Beginning with the line that contains "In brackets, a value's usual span" in the material below, print each line exactly until the line that contains "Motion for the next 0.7" has been printed, then stop.

• [INPUT]
= = = = = = =

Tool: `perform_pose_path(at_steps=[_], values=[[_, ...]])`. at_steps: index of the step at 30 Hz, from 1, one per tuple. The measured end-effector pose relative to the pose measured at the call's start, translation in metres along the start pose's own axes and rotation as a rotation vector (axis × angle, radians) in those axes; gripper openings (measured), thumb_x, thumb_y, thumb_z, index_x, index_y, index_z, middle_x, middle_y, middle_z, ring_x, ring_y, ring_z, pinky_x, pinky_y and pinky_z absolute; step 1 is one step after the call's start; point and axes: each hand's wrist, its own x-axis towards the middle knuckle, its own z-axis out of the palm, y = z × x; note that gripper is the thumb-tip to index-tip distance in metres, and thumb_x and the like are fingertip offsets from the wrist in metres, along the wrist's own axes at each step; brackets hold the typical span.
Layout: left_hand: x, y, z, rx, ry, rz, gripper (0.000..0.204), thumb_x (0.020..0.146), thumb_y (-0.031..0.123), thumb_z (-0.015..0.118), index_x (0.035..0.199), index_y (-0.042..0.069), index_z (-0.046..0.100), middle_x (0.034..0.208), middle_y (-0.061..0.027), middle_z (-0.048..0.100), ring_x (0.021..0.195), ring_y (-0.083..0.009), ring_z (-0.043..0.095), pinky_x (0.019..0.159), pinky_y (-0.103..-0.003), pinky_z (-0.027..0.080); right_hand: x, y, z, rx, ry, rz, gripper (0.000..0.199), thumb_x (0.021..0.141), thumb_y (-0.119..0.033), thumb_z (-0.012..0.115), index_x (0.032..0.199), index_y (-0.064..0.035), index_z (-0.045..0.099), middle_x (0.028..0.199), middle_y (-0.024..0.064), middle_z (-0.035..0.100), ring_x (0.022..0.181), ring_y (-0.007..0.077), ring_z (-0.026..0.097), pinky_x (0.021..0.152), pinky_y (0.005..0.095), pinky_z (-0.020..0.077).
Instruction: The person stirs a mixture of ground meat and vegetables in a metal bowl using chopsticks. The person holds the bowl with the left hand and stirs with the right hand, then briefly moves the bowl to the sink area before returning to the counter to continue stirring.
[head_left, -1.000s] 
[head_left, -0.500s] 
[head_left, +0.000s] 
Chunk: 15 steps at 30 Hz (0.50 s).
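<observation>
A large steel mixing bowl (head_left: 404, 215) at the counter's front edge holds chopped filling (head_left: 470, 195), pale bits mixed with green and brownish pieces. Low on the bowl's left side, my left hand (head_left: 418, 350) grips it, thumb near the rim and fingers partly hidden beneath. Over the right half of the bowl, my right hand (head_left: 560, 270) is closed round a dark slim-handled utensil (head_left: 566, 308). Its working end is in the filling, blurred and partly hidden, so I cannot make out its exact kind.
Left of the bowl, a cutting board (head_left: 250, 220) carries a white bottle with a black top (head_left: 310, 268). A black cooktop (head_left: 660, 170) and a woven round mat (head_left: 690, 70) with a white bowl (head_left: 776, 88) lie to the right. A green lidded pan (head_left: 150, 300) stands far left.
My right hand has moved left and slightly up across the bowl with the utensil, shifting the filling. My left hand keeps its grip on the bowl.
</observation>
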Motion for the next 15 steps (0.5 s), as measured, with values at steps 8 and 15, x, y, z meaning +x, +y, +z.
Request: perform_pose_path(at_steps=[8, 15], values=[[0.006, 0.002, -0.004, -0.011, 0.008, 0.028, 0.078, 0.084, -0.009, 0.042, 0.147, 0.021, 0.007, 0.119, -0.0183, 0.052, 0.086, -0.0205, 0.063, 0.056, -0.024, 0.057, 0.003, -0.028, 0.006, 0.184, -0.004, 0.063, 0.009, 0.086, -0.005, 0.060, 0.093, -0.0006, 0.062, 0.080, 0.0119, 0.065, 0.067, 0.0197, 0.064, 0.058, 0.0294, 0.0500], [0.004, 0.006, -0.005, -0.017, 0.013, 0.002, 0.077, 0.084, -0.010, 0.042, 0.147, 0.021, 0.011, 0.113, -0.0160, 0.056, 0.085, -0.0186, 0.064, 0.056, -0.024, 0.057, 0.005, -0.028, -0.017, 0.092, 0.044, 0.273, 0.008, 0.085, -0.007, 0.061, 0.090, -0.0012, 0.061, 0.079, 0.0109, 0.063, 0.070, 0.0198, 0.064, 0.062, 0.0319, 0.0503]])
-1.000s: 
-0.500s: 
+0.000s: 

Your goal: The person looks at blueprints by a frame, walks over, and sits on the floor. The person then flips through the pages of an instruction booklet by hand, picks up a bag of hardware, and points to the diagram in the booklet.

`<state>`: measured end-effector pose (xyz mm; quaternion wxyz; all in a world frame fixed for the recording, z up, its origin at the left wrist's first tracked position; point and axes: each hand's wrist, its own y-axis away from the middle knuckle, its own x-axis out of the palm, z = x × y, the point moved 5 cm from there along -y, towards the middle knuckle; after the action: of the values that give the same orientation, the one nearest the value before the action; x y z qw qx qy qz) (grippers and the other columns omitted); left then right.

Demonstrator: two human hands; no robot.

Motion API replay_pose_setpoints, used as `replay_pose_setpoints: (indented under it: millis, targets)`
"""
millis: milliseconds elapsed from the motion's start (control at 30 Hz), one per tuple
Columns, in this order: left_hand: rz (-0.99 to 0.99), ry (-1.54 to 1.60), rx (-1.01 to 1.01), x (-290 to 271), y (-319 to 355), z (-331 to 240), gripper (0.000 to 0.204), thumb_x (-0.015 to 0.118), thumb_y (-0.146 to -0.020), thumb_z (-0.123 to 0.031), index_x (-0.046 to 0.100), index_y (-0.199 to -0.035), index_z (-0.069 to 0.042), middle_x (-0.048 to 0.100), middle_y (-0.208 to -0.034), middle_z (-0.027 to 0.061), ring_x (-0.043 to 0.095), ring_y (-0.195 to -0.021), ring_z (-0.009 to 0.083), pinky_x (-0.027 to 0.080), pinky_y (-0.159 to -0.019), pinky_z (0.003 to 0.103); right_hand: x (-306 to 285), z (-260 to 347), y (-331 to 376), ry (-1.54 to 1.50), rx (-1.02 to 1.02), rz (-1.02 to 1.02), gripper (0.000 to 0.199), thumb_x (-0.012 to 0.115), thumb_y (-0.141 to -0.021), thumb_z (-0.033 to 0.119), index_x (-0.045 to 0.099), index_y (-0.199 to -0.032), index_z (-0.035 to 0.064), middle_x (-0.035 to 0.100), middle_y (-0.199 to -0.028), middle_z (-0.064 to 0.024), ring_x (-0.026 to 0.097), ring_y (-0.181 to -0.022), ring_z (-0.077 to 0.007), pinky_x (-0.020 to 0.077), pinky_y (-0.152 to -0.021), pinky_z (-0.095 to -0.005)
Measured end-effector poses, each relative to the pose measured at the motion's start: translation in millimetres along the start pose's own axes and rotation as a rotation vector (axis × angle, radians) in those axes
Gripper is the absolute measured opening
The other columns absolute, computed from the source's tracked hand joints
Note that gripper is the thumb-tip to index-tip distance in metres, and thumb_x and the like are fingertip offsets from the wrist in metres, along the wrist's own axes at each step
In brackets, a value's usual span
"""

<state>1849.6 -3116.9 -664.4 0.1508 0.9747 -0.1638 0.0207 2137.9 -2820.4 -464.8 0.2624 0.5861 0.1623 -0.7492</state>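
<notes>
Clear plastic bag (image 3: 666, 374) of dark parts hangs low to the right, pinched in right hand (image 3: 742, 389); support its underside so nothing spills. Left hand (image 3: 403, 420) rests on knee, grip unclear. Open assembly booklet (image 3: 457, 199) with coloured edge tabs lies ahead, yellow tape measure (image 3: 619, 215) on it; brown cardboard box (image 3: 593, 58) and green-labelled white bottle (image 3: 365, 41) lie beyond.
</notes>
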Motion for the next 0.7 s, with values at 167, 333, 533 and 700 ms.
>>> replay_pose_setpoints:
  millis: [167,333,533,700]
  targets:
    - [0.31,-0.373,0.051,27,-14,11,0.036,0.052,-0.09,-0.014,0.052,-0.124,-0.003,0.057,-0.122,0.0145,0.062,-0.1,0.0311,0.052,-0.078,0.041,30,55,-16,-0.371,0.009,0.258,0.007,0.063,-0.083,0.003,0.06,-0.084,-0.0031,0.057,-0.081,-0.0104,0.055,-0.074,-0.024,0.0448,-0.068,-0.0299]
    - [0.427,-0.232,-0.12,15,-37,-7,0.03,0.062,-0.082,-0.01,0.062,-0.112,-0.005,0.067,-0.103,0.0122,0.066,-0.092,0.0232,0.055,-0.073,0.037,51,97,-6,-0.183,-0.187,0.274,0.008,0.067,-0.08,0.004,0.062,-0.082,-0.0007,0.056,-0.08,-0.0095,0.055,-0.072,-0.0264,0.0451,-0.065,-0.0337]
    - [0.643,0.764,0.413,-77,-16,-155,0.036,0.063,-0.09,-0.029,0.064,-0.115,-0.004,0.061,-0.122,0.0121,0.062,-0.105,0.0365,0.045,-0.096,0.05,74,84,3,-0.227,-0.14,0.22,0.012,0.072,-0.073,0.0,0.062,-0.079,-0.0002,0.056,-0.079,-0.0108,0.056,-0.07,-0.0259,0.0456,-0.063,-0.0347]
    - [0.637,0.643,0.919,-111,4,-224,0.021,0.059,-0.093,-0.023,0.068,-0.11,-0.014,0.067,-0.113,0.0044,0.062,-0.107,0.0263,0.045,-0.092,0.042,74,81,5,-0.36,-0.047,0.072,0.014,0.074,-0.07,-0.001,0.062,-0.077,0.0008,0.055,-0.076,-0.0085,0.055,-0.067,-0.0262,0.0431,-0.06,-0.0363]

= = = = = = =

• [ANSWER SECTION]
In brackets, a value's usual span
"""

<state>1849.6 -3116.9 -664.4 0.1508 0.9747 -0.1638 0.0207 2137.9 -2820.4 -464.8 0.2624 0.5861 0.1623 -0.7492</state>
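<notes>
Clear plastic bag (image 3: 666, 374) of dark parts hangs low to the right, pinched in right hand (image 3: 742, 389); support its underside so nothing spills. Left hand (image 3: 403, 420) rests on knee, grip unclear. Open assembly booklet (image 3: 457, 199) with coloured edge tabs lies ahead, yellow tape measure (image 3: 619, 215) on it; brown cardboard box (image 3: 593, 58) and green-labelled white bottle (image 3: 365, 41) lie beyond.
</notes>
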Motion for the next 0.7 s, with values at 167, 333, 533 and 700 ms.

Apart from this answer, nothing more is required.